**Assignment**:
Only the lines below from the one containing "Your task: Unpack" to the one containing "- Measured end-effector" should be repeated, both included and unchanged.

**Data provided**:
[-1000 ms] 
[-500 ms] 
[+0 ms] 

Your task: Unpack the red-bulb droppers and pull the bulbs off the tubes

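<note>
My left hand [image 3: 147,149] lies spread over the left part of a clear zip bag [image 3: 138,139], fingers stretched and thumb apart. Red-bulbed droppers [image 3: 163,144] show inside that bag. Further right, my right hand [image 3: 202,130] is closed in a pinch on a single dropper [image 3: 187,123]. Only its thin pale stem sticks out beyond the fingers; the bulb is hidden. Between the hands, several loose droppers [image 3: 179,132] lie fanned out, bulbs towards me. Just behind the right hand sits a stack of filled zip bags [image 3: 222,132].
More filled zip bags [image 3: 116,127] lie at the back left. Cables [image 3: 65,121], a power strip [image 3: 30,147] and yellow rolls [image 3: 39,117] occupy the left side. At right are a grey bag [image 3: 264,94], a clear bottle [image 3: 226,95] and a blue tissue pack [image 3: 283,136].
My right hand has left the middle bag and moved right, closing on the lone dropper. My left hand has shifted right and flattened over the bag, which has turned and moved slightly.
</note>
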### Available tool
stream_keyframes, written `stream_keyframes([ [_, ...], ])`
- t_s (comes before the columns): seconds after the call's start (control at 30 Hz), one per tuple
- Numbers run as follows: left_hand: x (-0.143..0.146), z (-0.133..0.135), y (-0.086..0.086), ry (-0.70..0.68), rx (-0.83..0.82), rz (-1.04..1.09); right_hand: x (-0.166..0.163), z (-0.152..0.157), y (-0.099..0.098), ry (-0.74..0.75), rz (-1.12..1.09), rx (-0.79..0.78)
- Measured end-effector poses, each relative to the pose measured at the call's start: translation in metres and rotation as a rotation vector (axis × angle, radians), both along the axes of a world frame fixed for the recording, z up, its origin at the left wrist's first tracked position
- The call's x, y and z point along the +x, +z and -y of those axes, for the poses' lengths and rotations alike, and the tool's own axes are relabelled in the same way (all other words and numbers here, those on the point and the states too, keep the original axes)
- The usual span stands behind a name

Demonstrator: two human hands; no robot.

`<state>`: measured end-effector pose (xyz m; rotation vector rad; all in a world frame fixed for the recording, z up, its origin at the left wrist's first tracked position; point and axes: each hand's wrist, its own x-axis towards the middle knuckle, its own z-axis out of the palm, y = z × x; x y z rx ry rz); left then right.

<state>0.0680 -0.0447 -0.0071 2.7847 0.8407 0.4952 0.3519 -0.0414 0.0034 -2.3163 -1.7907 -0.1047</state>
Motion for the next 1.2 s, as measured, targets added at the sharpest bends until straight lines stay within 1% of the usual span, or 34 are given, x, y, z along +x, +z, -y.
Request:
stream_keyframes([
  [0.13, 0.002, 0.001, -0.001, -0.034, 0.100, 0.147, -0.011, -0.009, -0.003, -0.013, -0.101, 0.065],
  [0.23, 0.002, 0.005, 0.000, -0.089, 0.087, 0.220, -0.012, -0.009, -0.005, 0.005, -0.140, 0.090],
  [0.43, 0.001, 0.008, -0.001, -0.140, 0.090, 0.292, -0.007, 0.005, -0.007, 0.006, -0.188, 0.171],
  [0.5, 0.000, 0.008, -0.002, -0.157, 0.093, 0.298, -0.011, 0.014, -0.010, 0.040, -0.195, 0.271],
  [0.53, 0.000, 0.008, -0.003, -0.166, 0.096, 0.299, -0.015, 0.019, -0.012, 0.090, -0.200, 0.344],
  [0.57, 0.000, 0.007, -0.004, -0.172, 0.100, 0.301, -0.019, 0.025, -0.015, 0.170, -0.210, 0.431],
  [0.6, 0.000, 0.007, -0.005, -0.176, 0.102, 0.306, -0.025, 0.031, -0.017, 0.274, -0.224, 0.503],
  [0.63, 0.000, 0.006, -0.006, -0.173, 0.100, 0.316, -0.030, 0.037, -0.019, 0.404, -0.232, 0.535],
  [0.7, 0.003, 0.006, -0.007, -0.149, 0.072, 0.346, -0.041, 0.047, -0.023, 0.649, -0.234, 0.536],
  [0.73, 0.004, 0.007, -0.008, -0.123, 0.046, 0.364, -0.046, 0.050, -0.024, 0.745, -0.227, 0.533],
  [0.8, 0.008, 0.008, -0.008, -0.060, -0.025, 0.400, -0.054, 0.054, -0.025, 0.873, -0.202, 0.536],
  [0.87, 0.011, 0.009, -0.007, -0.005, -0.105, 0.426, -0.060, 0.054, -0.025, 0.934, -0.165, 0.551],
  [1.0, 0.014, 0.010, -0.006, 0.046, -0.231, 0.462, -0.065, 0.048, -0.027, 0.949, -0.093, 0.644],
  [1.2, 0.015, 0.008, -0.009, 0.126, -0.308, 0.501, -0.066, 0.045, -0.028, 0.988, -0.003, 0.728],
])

**Result for this task**:
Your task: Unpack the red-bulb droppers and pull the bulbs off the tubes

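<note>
My left hand [image 3: 147,149] lies spread over the left part of a clear zip bag [image 3: 138,139], fingers stretched and thumb apart. Red-bulbed droppers [image 3: 163,144] show inside that bag. Further right, my right hand [image 3: 202,130] is closed in a pinch on a single dropper [image 3: 187,123]. Only its thin pale stem sticks out beyond the fingers; the bulb is hidden. Between the hands, several loose droppers [image 3: 179,132] lie fanned out, bulbs towards me. Just behind the right hand sits a stack of filled zip bags [image 3: 222,132].
More filled zip bags [image 3: 116,127] lie at the back left. Cables [image 3: 65,121], a power strip [image 3: 30,147] and yellow rolls [image 3: 39,117] occupy the left side. At right are a grey bag [image 3: 264,94], a clear bottle [image 3: 226,95] and a blue tissue pack [image 3: 283,136].
My right hand has left the middle bag and moved right, closing on the lone dropper. My left hand has shifted right and flattened over the bag, which has turned and moved slightly.
</note>
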### Available tool
stream_keyframes, written `stream_keyframes([ [_, ...], ])`
- t_s (comes before the columns): seconds after the call's start (control at 30 Hz), one per tuple
- Numbers run as follows: left_hand: x (-0.143..0.146), z (-0.133..0.135), y (-0.086..0.086), ry (-0.70..0.68), rx (-0.83..0.82), rz (-1.04..1.09); right_hand: x (-0.166..0.163), z (-0.152..0.157), y (-0.099..0.098), ry (-0.74..0.75), rz (-1.12..1.09), rx (-0.79..0.78)
- Measured end-effector poses, each relative to the pose measured at the call's start: translation in metres and rotation as a rotation vector (axis × angle, radians), both along the axes of a world frame fixed for the recording, z up, its origin at the left wrist's first tracked position

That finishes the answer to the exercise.